Mortgage and Refinancing Rates Today: June 9, 2022
Mortgage rates are flat today, with 30-year fixed rates hovering above 5%. Prices have been staying near their current levels for several weeks now, indicating that they may have finally peaked.
Rates have risen dramatically this year in response to inflation and
attempts to tame it. Next week, the Federal Reserve will meet to discuss raising the federal funds rate. So far this year, the Fed has raised that rate twice, starting with a 0.25% increase in March and 0.5% in May.
While mortgage rates are not directly related to the Fed funds rate, they often rise as a result of higher Fed rates. So it is possible that mortgage rates will go up even more.
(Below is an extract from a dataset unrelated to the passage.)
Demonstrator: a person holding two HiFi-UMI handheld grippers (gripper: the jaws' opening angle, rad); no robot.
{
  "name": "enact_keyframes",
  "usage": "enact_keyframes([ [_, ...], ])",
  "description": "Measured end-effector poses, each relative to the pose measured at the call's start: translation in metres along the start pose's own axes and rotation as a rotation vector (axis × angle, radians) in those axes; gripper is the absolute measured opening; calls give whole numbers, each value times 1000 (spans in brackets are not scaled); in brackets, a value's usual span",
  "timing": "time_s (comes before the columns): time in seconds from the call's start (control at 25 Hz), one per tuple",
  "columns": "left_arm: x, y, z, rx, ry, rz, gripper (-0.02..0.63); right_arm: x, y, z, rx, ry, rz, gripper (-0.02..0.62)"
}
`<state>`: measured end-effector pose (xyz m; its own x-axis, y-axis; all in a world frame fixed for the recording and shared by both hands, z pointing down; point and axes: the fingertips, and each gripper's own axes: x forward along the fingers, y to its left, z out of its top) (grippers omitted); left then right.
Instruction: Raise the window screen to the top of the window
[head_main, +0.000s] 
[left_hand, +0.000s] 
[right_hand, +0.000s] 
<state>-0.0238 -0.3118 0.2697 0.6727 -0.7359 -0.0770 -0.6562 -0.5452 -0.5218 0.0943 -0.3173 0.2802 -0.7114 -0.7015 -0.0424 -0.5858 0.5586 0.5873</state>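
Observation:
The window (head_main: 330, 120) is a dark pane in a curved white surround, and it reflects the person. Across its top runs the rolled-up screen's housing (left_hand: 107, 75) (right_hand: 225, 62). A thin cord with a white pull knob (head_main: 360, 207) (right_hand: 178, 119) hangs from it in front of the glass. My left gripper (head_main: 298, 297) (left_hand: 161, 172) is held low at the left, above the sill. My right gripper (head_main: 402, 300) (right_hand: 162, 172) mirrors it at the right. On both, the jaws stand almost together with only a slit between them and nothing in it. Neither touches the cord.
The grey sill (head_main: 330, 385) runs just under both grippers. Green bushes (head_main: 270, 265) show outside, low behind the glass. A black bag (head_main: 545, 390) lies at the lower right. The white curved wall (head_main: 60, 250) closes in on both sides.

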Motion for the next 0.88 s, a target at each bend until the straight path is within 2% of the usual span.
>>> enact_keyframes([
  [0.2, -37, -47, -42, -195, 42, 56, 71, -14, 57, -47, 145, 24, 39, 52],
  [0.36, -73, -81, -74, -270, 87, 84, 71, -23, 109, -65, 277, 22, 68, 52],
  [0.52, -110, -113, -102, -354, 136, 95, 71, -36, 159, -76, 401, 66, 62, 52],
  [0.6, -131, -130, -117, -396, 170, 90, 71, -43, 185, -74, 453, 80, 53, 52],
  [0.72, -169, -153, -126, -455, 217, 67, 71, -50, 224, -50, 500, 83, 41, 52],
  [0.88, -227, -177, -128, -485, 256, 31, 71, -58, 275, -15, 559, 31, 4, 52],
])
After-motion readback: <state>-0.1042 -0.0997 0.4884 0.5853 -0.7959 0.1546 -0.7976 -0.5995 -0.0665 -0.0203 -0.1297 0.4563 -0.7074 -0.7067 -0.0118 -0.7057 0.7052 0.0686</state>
“If inflation gets out of control and prompts the Fed to take more aggressive action, prices could rise to a level that could send demand and affordability into a downward spiral even steeper than the decline we are currently experiencing,” says Robert Heck. Vice President of Mortgage at Morty. “However, current market indicators do not expect interest rate levels in the next 10 years to reach a level that would send mortgage standards above 7%. This, and other market indicators, suggest that we will stabilize at these rate levels and adapt. With these rates as a new rule.”
Today’s Mortgage Rates
Refinance rates today
Use our free mortgage calculator to see how today’s mortgage rates will affect your monthly and long-term payments.
Estimated monthly payment
- pay 25% It will give you a higher down payment $8,916.08 on interest charges
- Reduce the interest rate by 1% will save you $51.562.03
- Pay extra 500 dollars Each month would reduce the term of the loan by 146 months
By plugging in different time periods and different interest rates, you’ll see how your monthly payment can change.
Are Mortgage Rates Rising?
Mortgage rates started rising from historical lows in the second half of 2021, and may continue to rise throughout 2022.
In the past 12 months, the consumer price index has increased by 8.3%. The Fed has been working to keep inflation under control, and plans to increase the fed funds target rate five more times this year, after increases in March and May.
Although not directly related to the federal funds rate, mortgage rates are often raised as a result of higher Fed rates. As the central bank continues to tighten monetary policy to bring down inflation, mortgage rates are likely to remain high.
What do high rates mean for the housing market?
When mortgage rates rise, the purchasing power of home shoppers declines, as a greater portion of the projected housing budget must go to paying interest. If prices rise enough, buyers can exit the market altogether, which cools demand and puts downward pressure on home price growth.
However, this does not mean that house prices will fall – in fact, they are expected to rise further this year, at a slower pace than we have seen in the past two years.
What is a good mortgage rate?
It can be hard to know if a lender is offering you a good rate, which is why it’s important to get pre-approval with several parties.
And compare each offer. Apply for pre-approval with at least two or three lenders.
Your rate is not the only thing that matters. Be sure to compare both the monthly costs and the initial costs, including any lender fees.
Although mortgage rates are heavily influenced by economic factors beyond your control, there are a few things you can do to help ensure that you get a good rate:
- Consider fixed rates versus adjustable rates. You may be able to get a lower introductory rate with an adjustable mortgage, which can be good if you plan to move before the introductory period ends. But a fixed price may be better if you’re buying a forever home because you won’t risk the price going up later. Look at the rates offered by your lender and weigh your options.
- Look at your money. The stronger your financial position, the lower your mortgage rate. Find ways to increase your credit score or lower your debt-to-income ratio, if necessary. Saving for a higher down payment also helps.
- Choose the right lender. Each lender charges different mortgage rates. Choosing the right option for your financial situation will help you get a good price.